WHAT IS EXPECTED:
Only one portion of the data is to be written out: from the line bearing "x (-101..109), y" through the line bearing "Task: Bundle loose". Write it exactly as it appears.

INPUT DATA:
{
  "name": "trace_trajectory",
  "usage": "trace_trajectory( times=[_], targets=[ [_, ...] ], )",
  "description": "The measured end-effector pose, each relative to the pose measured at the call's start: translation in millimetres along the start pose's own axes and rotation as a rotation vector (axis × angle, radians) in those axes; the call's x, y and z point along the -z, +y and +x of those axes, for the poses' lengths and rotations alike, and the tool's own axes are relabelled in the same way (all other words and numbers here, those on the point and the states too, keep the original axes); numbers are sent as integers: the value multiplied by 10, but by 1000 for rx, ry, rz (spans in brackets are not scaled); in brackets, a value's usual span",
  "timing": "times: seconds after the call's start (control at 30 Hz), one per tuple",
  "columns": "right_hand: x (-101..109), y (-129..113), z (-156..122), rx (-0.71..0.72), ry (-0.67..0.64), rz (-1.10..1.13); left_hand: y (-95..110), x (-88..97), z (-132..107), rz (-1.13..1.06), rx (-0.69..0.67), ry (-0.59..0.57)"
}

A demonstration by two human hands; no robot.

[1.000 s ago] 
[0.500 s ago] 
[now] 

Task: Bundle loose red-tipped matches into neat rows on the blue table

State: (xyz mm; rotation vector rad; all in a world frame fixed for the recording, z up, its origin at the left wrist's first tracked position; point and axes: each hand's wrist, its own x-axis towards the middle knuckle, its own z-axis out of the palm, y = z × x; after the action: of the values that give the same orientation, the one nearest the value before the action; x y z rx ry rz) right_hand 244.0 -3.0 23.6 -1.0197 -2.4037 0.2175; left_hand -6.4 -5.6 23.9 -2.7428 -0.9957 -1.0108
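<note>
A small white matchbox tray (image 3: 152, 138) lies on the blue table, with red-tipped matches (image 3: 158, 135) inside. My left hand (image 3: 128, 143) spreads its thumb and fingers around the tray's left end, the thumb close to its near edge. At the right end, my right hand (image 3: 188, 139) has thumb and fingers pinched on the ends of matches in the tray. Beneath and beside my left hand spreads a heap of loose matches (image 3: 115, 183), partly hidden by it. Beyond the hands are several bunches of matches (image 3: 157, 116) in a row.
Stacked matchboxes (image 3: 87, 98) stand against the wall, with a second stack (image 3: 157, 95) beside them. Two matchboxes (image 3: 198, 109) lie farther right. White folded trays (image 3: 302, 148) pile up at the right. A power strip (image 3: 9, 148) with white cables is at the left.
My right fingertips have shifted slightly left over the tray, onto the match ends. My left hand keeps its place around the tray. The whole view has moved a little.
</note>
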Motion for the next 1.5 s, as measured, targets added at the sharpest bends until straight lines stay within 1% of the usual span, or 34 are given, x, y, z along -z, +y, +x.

ANSWER FOR THE TASK:
  "columns": "right_hand: x (-101..109), y (-129..113), z (-156..122), rx (-0.71..0.72), ry (-0.67..0.64), rz (-1.10..1.13); left_hand: y (-95..110), x (-88..97), z (-132..107), rz (-1.13..1.06), rx (-0.69..0.67), ry (-0.59..0.57)"
}

A demonstration by two human hands; no robot.

[1.000 s ago] 
[0.500 s ago] 
[now] 

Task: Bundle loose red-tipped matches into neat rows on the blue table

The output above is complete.